After the 1988 Olympics in Los Angeles, scandal hit the sports world. Ben Johnson, a Canadian sprinter and gold medal winner that year, was to appear at a court hearing that would be broadcast live around the world. The government wanted to find out if Johnson could be prosecuted for cheating because he allegedly took anabolic steroids during the 1988 Olympic Games. During the trial, Johnson’s doctor said that Dr. Jekot had dispensed anabolic steroids to the U.S. Olympic athletes during the same Olympic Games.
Within 15 minutes every news agency in the world was beating down Dr. Jekot’s door, trying to get a comment, demanding an interview. A week later, the assistant attorney general of the United States announced on live television that the Department of Justice was going after Dr. Jekot with every legal resource available to the federal government.
I sat there stunned. I felt betrayed. I got up and started to leave, but he blocked the door. “Wait,” he asked. “There is something else.”
First, he apologized for not telling me sooner. He said he was scared and didn’t know whom he could trust, including his own attorneys. “Did you do it,” I asked. When he said no, I sat down again.
He wanted to tell me something, he said, about a discovery he made, but I had to promise not to tell anyone else. I declined. He told me anyway: “I have discovered that anabolic steroids and growth hormones can help AIDS patients by reversing the wasting process.”
Wasting is the involuntary loss of body weight the entire gay community had seen time and again.

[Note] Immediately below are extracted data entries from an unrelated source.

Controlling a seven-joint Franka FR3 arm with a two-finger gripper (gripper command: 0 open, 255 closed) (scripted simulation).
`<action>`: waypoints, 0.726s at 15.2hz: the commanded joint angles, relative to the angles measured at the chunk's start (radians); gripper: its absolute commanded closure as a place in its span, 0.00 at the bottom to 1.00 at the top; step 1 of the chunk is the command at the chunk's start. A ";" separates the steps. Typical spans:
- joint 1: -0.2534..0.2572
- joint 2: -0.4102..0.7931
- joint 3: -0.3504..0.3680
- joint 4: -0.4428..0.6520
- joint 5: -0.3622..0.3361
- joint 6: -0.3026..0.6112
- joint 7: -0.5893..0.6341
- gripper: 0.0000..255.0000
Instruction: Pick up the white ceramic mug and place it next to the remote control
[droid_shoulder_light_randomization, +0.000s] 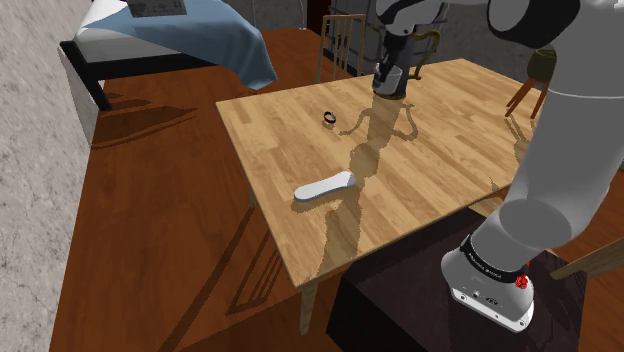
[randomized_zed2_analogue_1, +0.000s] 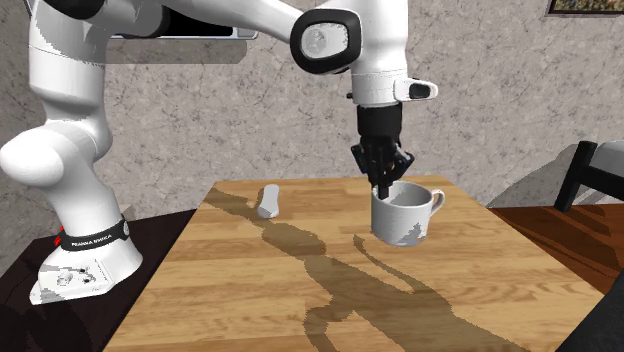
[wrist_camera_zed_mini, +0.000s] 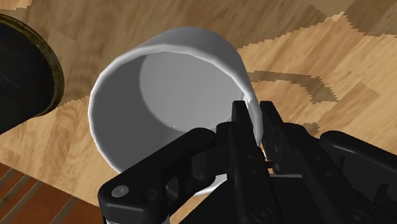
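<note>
**Supervisor:** Mug status first, then walk me across the table from left to right.

**Operator:** It's white and sits toward the second exterior view's right on the wooden table. My gripper has it. In the wrist view the black fingers pinch the rim wall, one inside the cup and one outside, on the side away from the handle.

**Supervisor:** And the sweep?

**Operator:** At that view's far left is the arm's stand. Next comes the white remote, lying flat near the table's far edge. Then there is bare wood, then the mug. From the shoulder view I also see a small black ring on the table, apart from both the remote and the mug.

**Supervisor:** Which step are you on?

**Operator:** I'd say the grasp is made and the lift is due. I can't tell whether the base is clear of the wood.

**Supervisor:** Next move?

**Operator:** I'd raise it straight up and carry it toward the remote, keeping off the ring. Then I'd set it down just beside the remote without nudging it. A rim pinch could let the mug tilt, so I'd go slowly.
</note>
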 joint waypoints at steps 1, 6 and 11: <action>0.036 -0.024 0.008 -0.030 -0.018 0.010 0.048 1.00; 0.122 -0.069 0.036 -0.085 -0.059 0.029 0.172 1.00; 0.200 -0.091 0.069 -0.110 -0.091 0.035 0.295 1.00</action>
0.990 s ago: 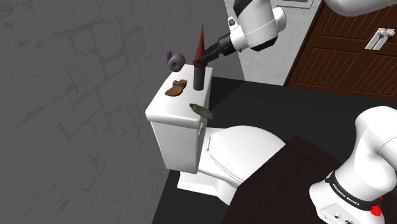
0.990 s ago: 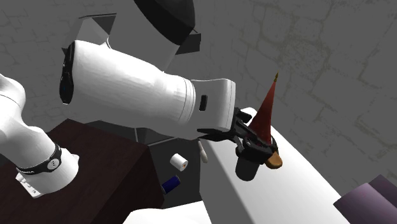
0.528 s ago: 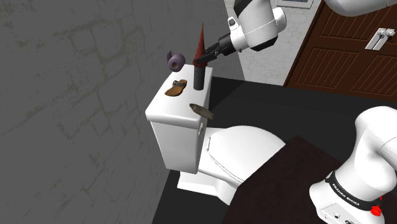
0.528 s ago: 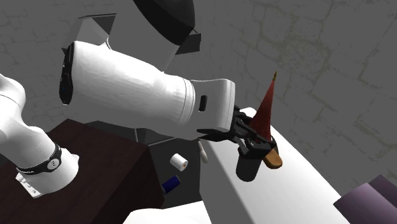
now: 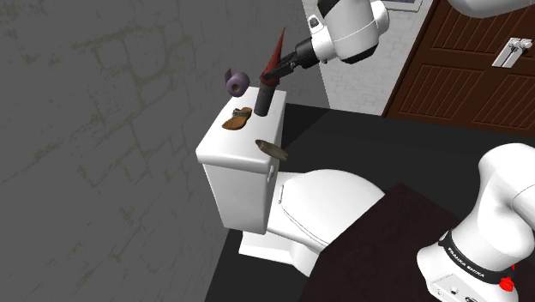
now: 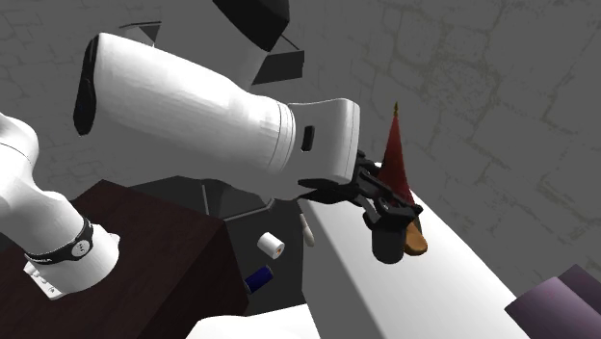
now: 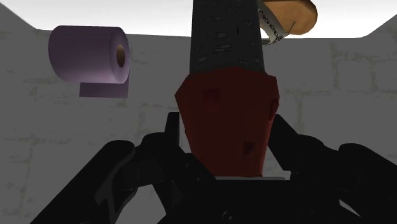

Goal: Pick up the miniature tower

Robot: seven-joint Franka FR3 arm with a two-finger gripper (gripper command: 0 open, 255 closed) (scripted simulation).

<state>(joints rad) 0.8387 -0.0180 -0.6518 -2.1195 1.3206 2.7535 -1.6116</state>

Having a sports management background, I had spent years warning our athletes about the ills of steroids. I was skeptical. In fact, I didn’t believe him. Why should I? But some strange force kept me in that chair listening. I wanted to know more about the discovery that might help AIDS patients.
A month later I asked for and received written permission to have access to the medical records of 13 AIDS patients who were being treated with anabolic steroids or growth hormones for AIDS-related wasting. I also asked to be permitted to interview each patient. All agreed.
It was 1989. After sitting down with each of the 13 patients, I became convinced anabolic steroid treatments worked. I had no idea why or how, but something was keeping these patients alive. They had energy and looked healthy and fit.
Thus began my quest to have the most unpopular and denounced drug in the world become accepted as the therapy to reverse wasting syndrome and bring people back to life. I believe this was, in fact, the first Lazarus Effect treatment. Within three years, anabolic steroids became standard treatment to reverse AIDS-related wasting.